October 1, 2012, 10:45 am

Turkey’s government has embarked on an aggressive campaign to repatriate ancient treasures displayed in some of the world’s great museums, claiming the items were looted from the country decades ago, writes The New York Times.

While Turkey has signed a widely accepted Unesco convention that allows musems to acquire artifacts that were outside their countries of origin before 1970, it is both citing a century-old Ottoman law and staking a moral claim in seeking returns from the Metropolitan Museum of Art, the Louvre, the Pergamon in Berlin, and other institutions.

“We only want back what is rightfully ours,” said Murat Suslu, an archaeologist and Turkey’s director-general of cultural heritage and museums.
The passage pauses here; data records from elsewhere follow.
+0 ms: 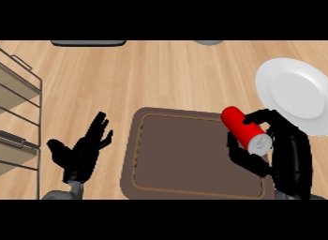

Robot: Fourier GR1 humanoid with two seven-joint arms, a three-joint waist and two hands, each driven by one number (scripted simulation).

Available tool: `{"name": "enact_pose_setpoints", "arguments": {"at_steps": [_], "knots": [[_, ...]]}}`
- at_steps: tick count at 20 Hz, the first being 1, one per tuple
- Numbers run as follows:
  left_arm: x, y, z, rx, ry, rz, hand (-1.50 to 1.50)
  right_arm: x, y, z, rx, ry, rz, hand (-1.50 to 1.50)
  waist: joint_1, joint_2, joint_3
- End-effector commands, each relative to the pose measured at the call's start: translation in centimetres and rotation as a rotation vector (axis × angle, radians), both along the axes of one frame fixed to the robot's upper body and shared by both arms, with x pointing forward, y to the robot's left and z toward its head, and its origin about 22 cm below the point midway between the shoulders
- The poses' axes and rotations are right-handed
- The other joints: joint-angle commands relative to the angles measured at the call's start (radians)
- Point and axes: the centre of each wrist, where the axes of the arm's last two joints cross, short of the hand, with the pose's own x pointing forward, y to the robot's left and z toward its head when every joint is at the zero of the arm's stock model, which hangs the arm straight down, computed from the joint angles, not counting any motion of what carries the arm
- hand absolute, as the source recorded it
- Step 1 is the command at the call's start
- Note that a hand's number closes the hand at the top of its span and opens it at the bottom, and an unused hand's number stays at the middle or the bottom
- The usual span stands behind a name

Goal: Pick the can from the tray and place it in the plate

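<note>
The red can (244,129) with a silver end is held tilted over the right edge of the brown tray (187,157). My right hand (274,145) is shut on it, fingers and thumb curled round its lower part. The white plate (298,96) lies on the counter just up and right of the can, apart from it. My left hand (80,150) rests open to the left of the tray, fingers up, holding nothing.
A wire rack with drawers (11,117) stands along the left edge. A dark flat object (88,43) and a grey round object (210,42) show at the far edge of the wooden counter.
</note>
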Motion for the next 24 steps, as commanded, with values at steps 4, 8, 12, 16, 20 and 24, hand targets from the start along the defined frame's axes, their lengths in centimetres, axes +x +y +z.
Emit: {"name": "enact_pose_setpoints", "arguments": {"at_steps": [4,8,12,16,20,24], "knots": [[-0.3,1.6,-0.5,0.118,0.136,0.028,0.0,1.2,-3.7,1.0,0.166,-0.138,-0.141,1.5,0.028,0.012,0.046],[0.1,3.2,-0.3,0.136,0.126,0.036,0.0,2.5,-8.0,0.1,0.083,-0.161,-0.223,1.5,0.037,0.016,0.047],[0.6,1.9,-0.5,0.122,0.12,0.006,0.0,4.4,-11.8,-0.7,0.063,-0.195,-0.339,1.5,0.047,0.022,0.048],[-0.4,1.2,-1.0,0.114,0.118,-0.029,0.0,6.2,-15.3,-0.4,0.049,-0.213,-0.388,1.5,0.07,0.022,0.049],[0.3,1.4,-0.4,0.126,0.101,-0.029,0.0,7.6,-18.3,0.2,0.058,-0.218,-0.398,1.5,0.084,0.026,0.051],[0.1,0.6,-0.5,0.118,0.104,-0.03,0.0,8.6,-21.0,0.1,0.063,-0.21,-0.406,1.5,0.093,0.027,0.051]]}}
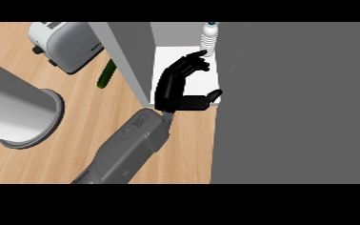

Turkey has refused to lend treasures and delayed approving archaeological excavations as part of the reclamation campaign.

Hermann Parzinger, president of the foundation that runs the Pergamon, accused Turkish officials of “engaging in polemics and nasty politics” and noted that Istanbul museums contain objects taken by the Ottoman Empire centuries ago when its domain stretched across the Middle East and into Europe.

Turkey’s effort, which magnifies similar campaigns by Greek and Italian officials, comes amid an increasingly rancorous debate among governments, museums, collectors, and researchers over whether treasures of the ancient world should be rightfully returned to their regions of origin.